**Assignment:** The answer should contain only the lines from the beginning of the entries through the line that holds "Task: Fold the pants", given again exactly, with no pictures.
(Material for this exercise begins)
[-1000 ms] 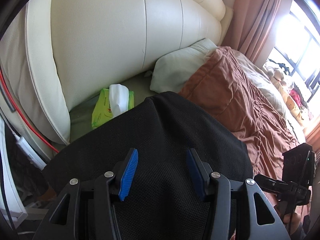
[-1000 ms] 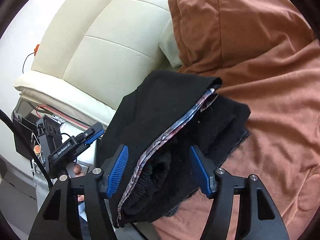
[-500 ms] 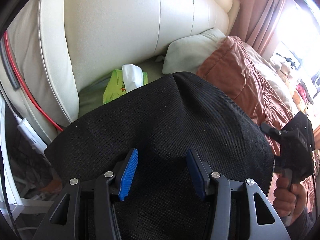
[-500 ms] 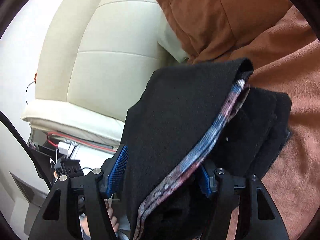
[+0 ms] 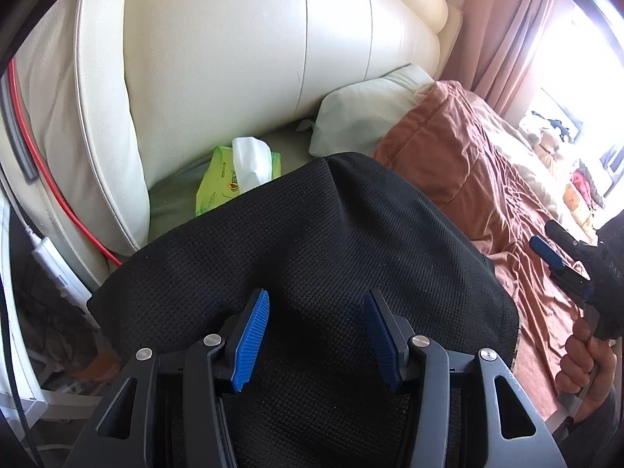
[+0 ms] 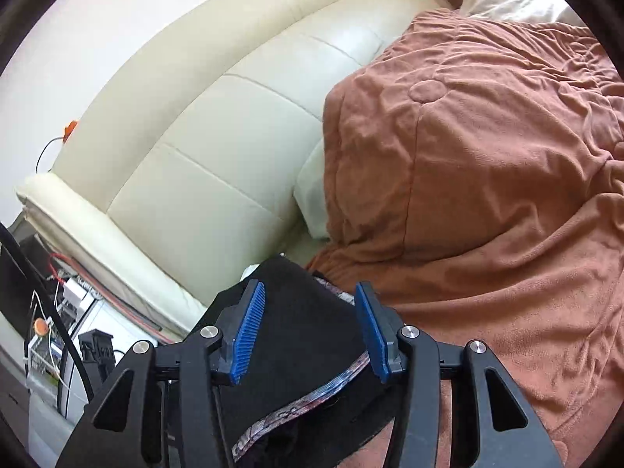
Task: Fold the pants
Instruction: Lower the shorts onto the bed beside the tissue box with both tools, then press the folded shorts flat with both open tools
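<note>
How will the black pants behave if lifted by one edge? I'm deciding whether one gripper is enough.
Probably floppy: the black pants drape in soft folds over the brown blanket. The stacked layers with the patterned waistband would likely slide apart. The coarse knit looks grippy, so the right gripper, closing around it, should hold.

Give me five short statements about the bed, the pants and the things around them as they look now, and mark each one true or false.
1. The black knit pants lie under the left gripper. True.
2. The green pack of wet wipes lies on the rust-brown quilt. False: it lies beside the cream padded headboard, off the quilt.
3. A red cable runs down beside the headboard. True.
4. The pale pillow lies on top of the pants. False: it lies beyond them, against the headboard.
5. The patterned waistband shows between the right gripper's fingers. True.
</note>
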The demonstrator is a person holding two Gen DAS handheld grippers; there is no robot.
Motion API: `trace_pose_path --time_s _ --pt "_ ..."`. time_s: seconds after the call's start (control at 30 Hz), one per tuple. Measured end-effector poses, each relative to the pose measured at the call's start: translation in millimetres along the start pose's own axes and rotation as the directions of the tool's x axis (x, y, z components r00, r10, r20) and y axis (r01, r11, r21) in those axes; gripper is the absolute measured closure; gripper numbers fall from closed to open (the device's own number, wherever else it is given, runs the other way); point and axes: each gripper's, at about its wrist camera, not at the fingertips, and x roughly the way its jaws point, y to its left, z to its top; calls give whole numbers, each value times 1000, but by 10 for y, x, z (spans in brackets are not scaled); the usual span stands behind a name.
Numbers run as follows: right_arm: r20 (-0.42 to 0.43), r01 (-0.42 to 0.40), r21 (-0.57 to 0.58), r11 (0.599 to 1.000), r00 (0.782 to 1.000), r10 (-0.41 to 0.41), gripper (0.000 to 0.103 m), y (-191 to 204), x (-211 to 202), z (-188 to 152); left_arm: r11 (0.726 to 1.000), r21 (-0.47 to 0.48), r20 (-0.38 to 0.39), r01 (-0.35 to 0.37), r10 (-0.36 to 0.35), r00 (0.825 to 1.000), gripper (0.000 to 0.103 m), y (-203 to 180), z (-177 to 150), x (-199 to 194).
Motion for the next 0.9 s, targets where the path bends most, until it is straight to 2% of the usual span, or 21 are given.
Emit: trace_pose_path --time_s 0.17,0.33,0.43,0.53,0.77,0.9 --pt "-94 -32 -188 982 995 15 57 553 308 -197 1000 15 10 8 -9 1000 50 -75 34 -40" --pt "-167 -49 -379 924 986 -16 73 997 519 -423 999 12 11 -39 39 999 50 -47 103 17" --pt "-198 -19 -449 893 977 -79 79 938 749 -505 997 -12 2 -73 73 997 50 43 141 111" --pt "-197 26 -485 874 971 -139 81 867 797 -588 995 -31 -10 -90 89 996 50 122 150 204" --pt "-204 36 -493 869 967 -155 82 692 761 -663 985 -21 -58 -174 172 983 50 134 133 394" --pt "-203 50 -516 855 963 -179 82 758 689 -769 975 10 -63 -223 223 973 50 48 116 369"
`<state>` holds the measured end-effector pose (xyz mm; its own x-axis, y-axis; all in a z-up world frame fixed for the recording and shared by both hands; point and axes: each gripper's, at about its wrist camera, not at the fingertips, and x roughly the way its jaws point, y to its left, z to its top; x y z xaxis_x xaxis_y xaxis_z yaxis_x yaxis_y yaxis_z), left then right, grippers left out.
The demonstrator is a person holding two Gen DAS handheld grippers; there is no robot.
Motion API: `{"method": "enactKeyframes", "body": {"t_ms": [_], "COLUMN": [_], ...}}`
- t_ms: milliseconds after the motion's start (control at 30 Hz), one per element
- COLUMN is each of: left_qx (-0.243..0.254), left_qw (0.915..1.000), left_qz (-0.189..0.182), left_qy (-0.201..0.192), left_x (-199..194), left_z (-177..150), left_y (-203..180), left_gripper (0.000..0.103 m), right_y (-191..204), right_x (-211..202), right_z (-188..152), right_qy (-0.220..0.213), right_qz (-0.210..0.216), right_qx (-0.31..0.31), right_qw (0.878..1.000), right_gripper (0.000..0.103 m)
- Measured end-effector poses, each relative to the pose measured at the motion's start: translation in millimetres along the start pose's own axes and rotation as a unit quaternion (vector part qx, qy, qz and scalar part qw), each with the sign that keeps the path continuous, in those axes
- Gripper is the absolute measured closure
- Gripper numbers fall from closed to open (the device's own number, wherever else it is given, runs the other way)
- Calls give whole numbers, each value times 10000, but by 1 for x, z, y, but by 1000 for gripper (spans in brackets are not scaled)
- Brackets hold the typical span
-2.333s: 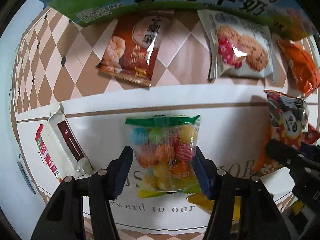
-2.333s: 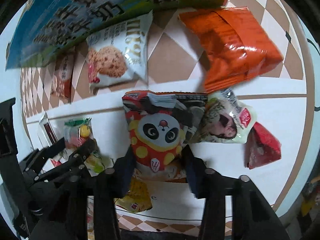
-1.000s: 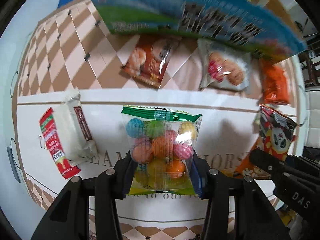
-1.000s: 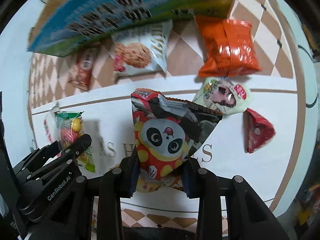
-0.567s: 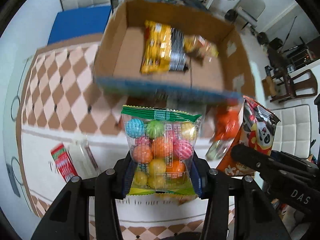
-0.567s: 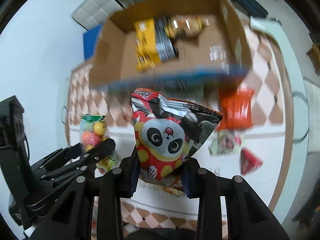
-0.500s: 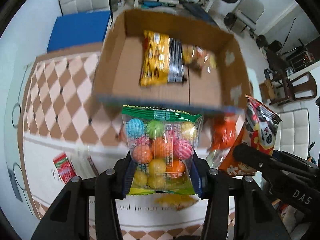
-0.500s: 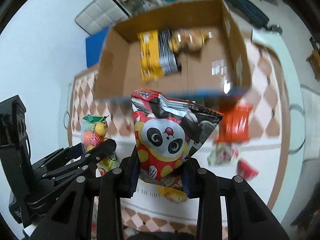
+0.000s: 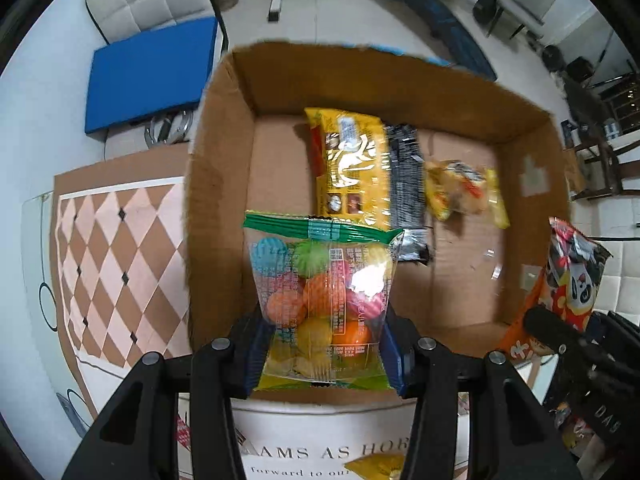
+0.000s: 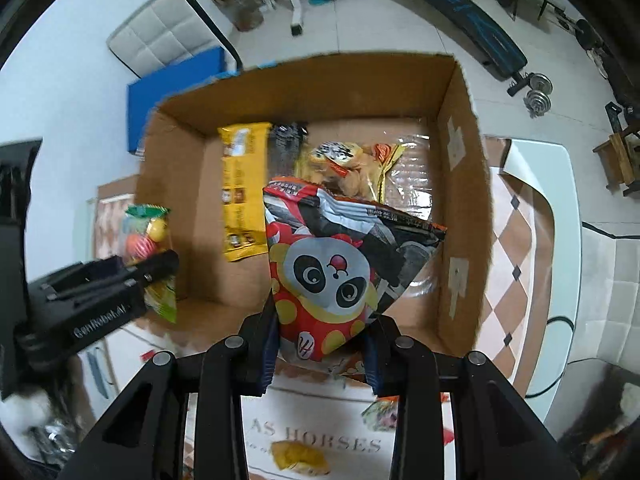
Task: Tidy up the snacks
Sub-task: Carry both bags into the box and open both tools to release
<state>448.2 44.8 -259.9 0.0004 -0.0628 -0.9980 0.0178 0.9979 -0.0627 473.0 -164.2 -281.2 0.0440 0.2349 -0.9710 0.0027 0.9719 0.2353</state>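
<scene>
My left gripper is shut on a clear bag of coloured candy balls and holds it above the near left part of an open cardboard box. My right gripper is shut on a red panda snack bag and holds it above the near middle of the same box. Inside the box lie a yellow packet, a black packet and a yellow snack bag. The left gripper shows in the right wrist view.
The box stands on a table with a checkered cloth and a white printed mat. A yellow snack and other small packets lie on the mat below. Chairs, a blue pad and gym gear lie beyond.
Both grippers rose from the table with their bags and moved forward over the box. The box interior now fills the view; the loose snacks on the table dropped out of sight.
</scene>
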Motion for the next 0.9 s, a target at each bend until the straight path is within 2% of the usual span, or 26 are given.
{"method": "enactKeyframes", "body": {"t_ms": [200, 433, 500, 567, 600, 667, 767, 900], "left_qx": [-4, -73, -227, -318, -312, -270, -187, -108], "left_qw": [9976, 9960, 9952, 9943, 9947, 9952, 9966, 9981], "left_qz": [52, 13, -76, -167, -183, -244, -226, -177], "left_qy": [689, 894, 949, 1008, 960, 906, 766, 576], "left_x": [58, 79, 81, 82, 81, 79, 70, 56], "left_z": [16, 14, 13, 13, 14, 12, 8, 1], "left_y": [6, 9, 13, 16, 16, 18, 13, 7], "left_gripper": [58, 57, 56, 51, 42, 36, 17, 16], "right_y": [-3, -7, -7, -9, -9, -9, -11, -13], "right_x": [50, 82, 91, 97, 98, 98, 97, 92], "right_z": [6, 10, 13, 15, 15, 15, 15, 13], "right_qy": [433, 830, 1023, 1142, 1156, 1168, 1176, 1103], "right_qz": [-118, -142, -162, -217, -270, -320, -310, -344], "right_qx": [-33, -110, -91, -56, -69, -61, -23, -35], "right_qw": [9990, 9964, 9946, 9932, 9929, 9926, 9926, 9933], "right_gripper": [66, 64, 53, 23, 22, 21, 14, 13]}}
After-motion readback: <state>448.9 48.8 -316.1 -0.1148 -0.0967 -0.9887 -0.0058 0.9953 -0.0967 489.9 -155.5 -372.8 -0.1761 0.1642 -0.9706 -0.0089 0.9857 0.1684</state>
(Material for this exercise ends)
**Reply to the exercise:**
[-1000 ms] 
[-1000 ms] 
[-500 ms] 
[-500 ms] 
[+0 ms] 
[+0 ms] 
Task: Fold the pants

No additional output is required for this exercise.